The expected answer is the set of lines in the data below between the line holding "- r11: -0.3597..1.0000" and the line holding "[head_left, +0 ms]", inclusive, written out exactly.

-------------------------

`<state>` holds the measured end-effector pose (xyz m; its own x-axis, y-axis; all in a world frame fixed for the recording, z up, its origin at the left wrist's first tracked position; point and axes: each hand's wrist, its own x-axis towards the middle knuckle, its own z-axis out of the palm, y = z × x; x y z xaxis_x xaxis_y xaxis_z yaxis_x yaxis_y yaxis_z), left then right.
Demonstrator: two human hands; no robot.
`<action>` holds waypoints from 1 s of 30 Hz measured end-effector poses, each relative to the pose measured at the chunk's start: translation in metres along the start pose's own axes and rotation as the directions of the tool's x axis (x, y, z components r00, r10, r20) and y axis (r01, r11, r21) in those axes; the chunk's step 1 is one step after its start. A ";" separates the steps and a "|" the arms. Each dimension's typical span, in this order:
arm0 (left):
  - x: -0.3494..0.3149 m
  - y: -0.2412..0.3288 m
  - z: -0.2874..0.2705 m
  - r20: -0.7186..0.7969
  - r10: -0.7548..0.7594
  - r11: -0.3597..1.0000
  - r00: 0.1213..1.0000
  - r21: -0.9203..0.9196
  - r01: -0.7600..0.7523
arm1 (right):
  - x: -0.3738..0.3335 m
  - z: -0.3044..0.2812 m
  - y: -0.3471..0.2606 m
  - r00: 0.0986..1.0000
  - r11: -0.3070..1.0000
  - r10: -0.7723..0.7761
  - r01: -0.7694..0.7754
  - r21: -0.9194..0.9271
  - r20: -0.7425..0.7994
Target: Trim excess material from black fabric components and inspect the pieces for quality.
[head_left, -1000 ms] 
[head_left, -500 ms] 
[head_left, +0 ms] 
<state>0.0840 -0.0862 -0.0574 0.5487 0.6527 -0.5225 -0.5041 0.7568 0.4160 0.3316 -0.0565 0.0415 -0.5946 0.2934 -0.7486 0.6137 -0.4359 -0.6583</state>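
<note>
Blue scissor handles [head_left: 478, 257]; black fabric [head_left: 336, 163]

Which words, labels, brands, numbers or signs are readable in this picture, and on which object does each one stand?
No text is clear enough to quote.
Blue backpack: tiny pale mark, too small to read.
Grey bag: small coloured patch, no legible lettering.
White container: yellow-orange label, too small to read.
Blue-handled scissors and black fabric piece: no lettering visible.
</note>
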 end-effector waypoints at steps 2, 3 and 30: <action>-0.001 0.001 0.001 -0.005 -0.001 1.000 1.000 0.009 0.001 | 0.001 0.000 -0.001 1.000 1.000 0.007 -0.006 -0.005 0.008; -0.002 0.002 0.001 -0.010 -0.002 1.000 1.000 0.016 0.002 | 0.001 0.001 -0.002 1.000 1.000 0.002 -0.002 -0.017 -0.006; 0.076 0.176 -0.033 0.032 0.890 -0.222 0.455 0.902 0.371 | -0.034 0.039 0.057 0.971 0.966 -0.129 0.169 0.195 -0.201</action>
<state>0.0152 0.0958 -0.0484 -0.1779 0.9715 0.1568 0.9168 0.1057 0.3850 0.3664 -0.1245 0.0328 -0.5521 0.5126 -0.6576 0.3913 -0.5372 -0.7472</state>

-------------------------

■ **REPLY TO THE TASK**:
  - r11: -0.3597..1.0000
  - r00: 0.1213..1.0000
  - r21: -0.9203..0.9196
  - r01: -0.7600..0.7523
arm1 (right):
  - x: -0.3738..0.3335 m
  - z: -0.3044..0.2812 m
  - y: -0.3471..0.2606 m
  - r00: 0.0986..1.0000
  - r11: -0.3070..1.0000
  - r10: -0.7723..0.7761
  - r01: -0.7694..0.7754
  - r21: -0.9194..0.9271
  - r20: -0.7425..0.7994
Target: Trim excess material from black fabric components and inspect the pieces for quality.
[head_left, -1000 ms] 
[head_left, -500 ms] 
[head_left, +0 ms] 

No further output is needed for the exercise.